Canadian Vaping Association: 100 experts in nicotine science and policy challenge the WHO to change its stance on vaping

·3 min read

BEAMSVILLE, Ontario, Oct. 21, 2021 (GLOBE NEWSWIRE) -- With vaping slated for discussion at the upcoming Conference of the Parties (COP9) to the WHO FCTC and of the Meeting of the Parties (MOP2), 100 experts in nicotine science and policy have penned a letter to the Heads of Delegation calling on the WHO to modernise its approach to tobacco policy.

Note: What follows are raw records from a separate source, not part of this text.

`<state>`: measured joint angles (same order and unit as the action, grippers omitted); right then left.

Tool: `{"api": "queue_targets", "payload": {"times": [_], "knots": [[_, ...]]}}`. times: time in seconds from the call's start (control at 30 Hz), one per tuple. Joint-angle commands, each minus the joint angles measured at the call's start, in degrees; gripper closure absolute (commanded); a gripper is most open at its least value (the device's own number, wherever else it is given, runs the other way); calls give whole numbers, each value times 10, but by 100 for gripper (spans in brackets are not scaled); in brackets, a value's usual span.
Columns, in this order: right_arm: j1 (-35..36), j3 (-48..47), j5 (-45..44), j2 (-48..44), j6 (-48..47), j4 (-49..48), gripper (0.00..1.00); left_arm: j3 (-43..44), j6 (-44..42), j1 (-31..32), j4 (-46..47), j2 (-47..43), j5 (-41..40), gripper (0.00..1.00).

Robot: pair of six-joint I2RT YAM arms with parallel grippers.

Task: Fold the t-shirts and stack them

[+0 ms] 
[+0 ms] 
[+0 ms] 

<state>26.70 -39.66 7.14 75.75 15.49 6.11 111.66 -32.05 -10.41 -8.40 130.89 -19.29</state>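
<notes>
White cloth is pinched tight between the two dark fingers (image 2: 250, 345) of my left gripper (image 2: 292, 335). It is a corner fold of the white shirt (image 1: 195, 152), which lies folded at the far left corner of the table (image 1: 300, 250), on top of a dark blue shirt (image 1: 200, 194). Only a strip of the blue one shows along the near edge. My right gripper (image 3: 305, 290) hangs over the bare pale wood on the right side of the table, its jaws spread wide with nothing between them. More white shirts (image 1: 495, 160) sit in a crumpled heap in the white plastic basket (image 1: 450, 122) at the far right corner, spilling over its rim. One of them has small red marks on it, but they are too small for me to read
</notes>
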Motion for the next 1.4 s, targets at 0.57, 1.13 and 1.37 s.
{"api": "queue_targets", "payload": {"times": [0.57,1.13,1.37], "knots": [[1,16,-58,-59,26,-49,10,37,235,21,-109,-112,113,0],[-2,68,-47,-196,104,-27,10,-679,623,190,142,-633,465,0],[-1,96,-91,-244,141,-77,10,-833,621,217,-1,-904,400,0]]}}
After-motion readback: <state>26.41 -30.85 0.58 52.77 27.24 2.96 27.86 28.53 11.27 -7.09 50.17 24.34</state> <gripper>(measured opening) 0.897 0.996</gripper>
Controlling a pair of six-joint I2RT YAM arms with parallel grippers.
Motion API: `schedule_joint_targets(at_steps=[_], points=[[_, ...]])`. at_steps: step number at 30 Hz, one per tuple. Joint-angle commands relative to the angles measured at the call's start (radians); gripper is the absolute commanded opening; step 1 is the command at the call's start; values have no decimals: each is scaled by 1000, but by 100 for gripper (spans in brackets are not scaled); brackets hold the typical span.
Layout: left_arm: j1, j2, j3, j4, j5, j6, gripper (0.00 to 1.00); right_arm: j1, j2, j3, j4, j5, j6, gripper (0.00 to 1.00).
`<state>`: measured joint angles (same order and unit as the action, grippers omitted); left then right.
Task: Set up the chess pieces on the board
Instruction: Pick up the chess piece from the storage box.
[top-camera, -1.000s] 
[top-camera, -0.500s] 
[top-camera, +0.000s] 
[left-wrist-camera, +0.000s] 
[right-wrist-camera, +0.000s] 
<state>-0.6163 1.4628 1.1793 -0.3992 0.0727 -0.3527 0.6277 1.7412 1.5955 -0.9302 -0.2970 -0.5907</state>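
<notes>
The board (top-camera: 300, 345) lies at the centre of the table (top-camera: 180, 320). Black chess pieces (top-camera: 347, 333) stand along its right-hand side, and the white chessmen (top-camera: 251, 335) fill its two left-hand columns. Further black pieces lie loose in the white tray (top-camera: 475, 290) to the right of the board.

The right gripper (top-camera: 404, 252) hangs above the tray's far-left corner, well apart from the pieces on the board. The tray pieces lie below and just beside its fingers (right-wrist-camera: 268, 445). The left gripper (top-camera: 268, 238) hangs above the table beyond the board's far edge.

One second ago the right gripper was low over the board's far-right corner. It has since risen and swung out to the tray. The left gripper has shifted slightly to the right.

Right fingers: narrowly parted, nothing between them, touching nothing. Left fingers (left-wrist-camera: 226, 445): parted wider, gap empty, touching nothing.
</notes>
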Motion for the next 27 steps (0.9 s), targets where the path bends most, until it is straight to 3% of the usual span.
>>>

In recent years the WHO has doubled down on its regressive positions on vaping and tobacco harm reduction, going so far as to award India’s Health and Family Wellness Minister, Dr. Harsh Vardan, for introducing legislation to ban e-cigarettes and heated tobacco products. Given India has the second highest smoking rates globally, behind China, it is alarming the WHO would award restricting access to an effective harm reduction product.

Often restrictions to vape products are justified as cautious policy, with health agencies citing uncertainty in vaping’s long term health consequences. However, in regard to unknown health outcomes, the letter’s authors state, “…we must also consider the substantial body of evidence we do have and not allow excessive caution or residual uncertainties to deny smokers promising options to switch away from the combustible products that we know with certainty are lethal.”

Additionally, the authors cite the powerful essay written by the 15 past presidents of the leading academic society, the Society for Research on Nicotine and Tobacco (SRNT). The authors of the essay, are some of the most credible tobacco control experts globally and use the essay address many misperceptions including relative risks, youth use and the gateway effect.

“While evidence suggests that vaping is currently increasing smoking cessation, the impact could be much larger if the public health community paid serious attention to vaping’s potential to help adult smokers, smokers received accurate information about the relative risks of vaping and smoking, and policies were designed with the potential effects on smokers in mind. That is not happening,” said the authors of Balancing Consideration of the Risks and Benefits of E-Cigarettes.

“It is not happening in WHO. That must change, if necessary, through the leadership of the Parties if WHO remains unwilling or unable to perform this role… Regrettably, WHO has been dismissive of the potential to transform the tobacco market from high-risk to low-risk products. WHO is rejecting a public health strategy that could avoid millions of smoking-related deaths,” the authors stated in response to the excerpt from the past president’s essay.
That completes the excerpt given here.